Semalaman peringatan maulid ini, mereka yang di dudukkan itu tak perlu keluar pekarangan masjid, semisal pergi minum kopi atau merokok. Ada banyak aneka minuman dan makanan yang diantar sejak siangnya ke masjid untuk dicicipi selama dalam acara.
Menjelang Subuh masuk, irama dikie ini semakin menyayat hati banyak orang. Lagunya kian jelas. Bersadaqa dinamakan. Semua yang duduk di atas kasur itu pada berdiri. Yang sedang ketiduran sambil duduk tiba-tiba terjaga dan terbangun, tanda penghormatan, seolah-olah Nabi Muhammad Saw datang di tengah-tengahnya.
Sementara, kaum ibu-ibu nagari itu juga sibuk di rumahnya. Memasak sebanyak-banyaknya, membuat lamang, dan makanan lainnya. Di samping untuk dibawa ke masjid, ibu-ibu ini juga terbilang baralek di rumahnya.Â
Semua ipar besan, andan pasumandan, karib kerabatnya pada datang ke rumahnya. Nabi mengajarkan supaya kita selalu memuliakan tamu. Memasaklah para ibu-ibu itu, untuk menghormati tamunya.
Tamu yang datang tak boleh tidak makan. Pulangnya pun dikasih sebatang atau dua batang lamang, sebagai buah tangan dari balik tempat orang maulid. Lamang, sebuah makanan yang terbuat dari beras pulut yang dimasak pakai bambu.
Sehabis badikie semalaman, besok siangnya diadakan jamuan. Masing-masing masjid beda kampung, beda pula cara yang dilakukannya. Ada yang membuat lamang di masjid. Dan ada pula yang lamang untuk orang siak itu ditumpangkan di masing-masing rumah masyarakat.
Sambil jamuan, para janang berkeliling membagikan sedekah untuk orang siak.

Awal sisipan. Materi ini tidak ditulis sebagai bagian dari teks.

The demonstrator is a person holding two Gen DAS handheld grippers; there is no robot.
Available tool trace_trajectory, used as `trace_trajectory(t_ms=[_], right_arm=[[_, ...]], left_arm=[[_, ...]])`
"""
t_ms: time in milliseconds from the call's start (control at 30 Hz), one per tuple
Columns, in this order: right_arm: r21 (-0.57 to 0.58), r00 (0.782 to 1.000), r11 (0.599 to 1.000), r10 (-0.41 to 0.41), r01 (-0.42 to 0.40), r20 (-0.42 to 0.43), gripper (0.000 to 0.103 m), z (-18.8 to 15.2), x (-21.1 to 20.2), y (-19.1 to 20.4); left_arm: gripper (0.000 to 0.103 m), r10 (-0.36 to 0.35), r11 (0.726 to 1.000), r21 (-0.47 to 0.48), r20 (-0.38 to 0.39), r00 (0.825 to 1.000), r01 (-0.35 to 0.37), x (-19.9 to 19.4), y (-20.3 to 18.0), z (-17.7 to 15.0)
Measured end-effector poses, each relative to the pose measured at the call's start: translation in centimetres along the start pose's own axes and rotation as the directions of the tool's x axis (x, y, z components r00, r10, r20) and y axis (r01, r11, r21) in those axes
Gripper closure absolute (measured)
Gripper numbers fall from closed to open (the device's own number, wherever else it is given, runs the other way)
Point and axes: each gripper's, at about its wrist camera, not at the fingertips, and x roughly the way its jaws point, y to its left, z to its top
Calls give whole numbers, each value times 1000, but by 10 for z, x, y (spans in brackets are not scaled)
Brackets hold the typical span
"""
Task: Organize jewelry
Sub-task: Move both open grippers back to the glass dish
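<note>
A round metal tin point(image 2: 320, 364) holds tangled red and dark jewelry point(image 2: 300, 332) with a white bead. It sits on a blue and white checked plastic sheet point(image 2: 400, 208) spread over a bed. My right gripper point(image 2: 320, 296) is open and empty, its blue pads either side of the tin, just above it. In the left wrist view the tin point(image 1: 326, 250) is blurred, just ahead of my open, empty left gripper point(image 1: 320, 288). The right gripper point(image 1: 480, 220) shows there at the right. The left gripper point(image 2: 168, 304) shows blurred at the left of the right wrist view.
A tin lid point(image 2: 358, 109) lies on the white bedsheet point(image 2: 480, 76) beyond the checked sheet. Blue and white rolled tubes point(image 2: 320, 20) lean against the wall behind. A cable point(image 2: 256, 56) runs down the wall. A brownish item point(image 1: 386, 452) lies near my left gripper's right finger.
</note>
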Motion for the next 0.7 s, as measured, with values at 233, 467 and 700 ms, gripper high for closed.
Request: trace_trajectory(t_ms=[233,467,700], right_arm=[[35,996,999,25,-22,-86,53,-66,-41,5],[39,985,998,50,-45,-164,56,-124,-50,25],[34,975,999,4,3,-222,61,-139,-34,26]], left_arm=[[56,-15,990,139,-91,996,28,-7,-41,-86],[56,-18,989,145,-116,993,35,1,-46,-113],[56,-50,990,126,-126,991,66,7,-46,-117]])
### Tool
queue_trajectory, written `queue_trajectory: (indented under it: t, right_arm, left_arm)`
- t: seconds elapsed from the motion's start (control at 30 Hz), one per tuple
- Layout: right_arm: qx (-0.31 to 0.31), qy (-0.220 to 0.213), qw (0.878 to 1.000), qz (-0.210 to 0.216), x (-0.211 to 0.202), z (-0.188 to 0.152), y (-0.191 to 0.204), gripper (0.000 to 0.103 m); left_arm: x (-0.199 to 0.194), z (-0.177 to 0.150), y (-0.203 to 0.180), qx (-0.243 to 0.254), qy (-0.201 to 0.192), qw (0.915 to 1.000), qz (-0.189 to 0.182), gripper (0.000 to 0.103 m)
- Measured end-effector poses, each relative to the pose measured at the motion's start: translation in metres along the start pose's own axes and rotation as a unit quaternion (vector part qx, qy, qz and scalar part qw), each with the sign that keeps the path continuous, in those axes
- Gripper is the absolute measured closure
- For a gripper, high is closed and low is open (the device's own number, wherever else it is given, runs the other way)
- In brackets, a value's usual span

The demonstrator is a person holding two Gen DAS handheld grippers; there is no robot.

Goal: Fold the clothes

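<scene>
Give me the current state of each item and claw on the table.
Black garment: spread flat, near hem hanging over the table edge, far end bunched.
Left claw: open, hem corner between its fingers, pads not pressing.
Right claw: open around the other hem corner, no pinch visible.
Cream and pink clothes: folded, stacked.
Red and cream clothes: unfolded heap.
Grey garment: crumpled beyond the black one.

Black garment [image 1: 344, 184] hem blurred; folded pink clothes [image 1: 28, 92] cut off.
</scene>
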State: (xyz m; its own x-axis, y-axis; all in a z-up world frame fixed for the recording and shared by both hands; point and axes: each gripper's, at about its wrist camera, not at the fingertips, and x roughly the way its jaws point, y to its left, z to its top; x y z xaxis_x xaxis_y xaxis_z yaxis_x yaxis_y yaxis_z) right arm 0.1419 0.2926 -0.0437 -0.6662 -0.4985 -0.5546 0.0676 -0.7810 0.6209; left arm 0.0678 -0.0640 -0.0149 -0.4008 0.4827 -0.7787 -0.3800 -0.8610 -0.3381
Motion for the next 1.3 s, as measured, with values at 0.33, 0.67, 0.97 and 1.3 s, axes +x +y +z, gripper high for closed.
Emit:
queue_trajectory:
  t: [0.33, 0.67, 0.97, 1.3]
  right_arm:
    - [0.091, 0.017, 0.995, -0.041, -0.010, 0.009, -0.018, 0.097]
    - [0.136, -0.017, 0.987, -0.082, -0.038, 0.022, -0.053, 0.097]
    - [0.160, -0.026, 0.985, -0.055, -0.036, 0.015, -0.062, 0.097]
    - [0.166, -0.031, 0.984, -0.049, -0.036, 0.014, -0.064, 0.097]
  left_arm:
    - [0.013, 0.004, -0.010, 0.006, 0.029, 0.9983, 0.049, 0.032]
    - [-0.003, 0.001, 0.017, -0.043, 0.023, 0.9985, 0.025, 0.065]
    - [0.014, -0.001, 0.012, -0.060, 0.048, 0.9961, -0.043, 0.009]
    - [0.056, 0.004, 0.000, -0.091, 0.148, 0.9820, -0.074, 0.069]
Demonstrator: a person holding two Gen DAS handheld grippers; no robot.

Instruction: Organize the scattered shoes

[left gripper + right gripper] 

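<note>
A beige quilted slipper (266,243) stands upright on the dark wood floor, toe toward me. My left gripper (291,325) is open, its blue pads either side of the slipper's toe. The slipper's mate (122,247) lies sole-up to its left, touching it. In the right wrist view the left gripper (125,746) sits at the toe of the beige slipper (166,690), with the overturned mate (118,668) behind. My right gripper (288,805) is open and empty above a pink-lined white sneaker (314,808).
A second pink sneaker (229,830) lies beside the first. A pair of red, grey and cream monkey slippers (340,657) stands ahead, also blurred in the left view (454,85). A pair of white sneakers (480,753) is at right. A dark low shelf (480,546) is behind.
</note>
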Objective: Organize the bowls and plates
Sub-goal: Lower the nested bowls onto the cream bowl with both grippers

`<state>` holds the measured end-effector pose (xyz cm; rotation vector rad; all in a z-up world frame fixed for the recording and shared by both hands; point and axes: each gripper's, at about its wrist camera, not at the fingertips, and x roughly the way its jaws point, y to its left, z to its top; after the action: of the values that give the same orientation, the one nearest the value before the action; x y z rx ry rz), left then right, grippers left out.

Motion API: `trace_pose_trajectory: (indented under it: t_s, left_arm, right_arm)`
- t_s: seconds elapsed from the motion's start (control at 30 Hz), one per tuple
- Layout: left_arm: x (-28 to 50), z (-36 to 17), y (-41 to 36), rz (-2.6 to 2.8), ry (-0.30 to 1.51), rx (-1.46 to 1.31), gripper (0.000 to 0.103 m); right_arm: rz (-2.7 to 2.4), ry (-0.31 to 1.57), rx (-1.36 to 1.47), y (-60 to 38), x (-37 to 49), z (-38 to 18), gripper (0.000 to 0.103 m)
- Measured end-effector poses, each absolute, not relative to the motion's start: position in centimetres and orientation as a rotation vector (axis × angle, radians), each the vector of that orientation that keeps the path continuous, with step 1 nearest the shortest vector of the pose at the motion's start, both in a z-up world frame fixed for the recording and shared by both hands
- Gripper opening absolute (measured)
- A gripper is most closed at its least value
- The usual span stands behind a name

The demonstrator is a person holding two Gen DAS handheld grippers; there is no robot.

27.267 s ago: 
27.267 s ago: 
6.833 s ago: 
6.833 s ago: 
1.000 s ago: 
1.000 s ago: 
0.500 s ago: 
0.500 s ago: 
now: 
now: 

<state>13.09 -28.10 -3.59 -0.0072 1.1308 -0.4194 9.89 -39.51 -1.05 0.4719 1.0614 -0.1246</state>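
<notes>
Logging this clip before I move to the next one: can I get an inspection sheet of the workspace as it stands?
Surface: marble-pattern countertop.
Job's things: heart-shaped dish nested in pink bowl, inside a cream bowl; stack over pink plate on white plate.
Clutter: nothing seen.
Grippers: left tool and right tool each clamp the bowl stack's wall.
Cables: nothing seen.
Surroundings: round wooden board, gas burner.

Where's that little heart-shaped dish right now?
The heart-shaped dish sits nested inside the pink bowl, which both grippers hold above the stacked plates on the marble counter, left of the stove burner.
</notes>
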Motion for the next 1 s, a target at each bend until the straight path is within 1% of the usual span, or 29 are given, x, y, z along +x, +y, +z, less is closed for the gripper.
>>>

Sedekah berupa uang dalam amplop, lamang secukupnya yang dililit dengan sehelai kain sarung baru.Â
Untuk mencarikan sedekah orang siak sebanyak itu yang nilai lumayan tinggi, pengurus masjid tak perlu repot. Orang kampung bilang, kabek padi jo daunnya.
Artinya, setiap momen acara di masjid, kegiatan badoncek pun dilakukan. Masyarakat merasa berkewajiban untuk beriur, sesuai kemampuannya. Semangkin terkenal dan hebat tokoh masyarakat itu, biasanya semakin besar pula sumbangan yang dia berikan ke masjid untuk kesuksesan acara maulid.
Pun masyarakat kampung itu yang tinggal di rantau tak ingin ketinggalan. Mereka mengirimkan banyak uang untuk helat tersebut. Hubungan baik ranah dengan rantau ini lumayan terbangun dengan hebatnya di seantero Padang Pariaman. Orang daerah ini terkenal banyak tinggal dan sukses di kampung orang.
Tak salah, dalam bahasa plesetan orang menyebut, lamang itu sama artinya dengan "labo mengaji". Karena setiap habis acara yang pakai orang siak, tuan rumah selalu menyediakan lamang. Baik acara di masjid dan surau berupa maulid, atau di rumah masyarakat mengaji kematian, menyambut datangnya bulan Ramadhan.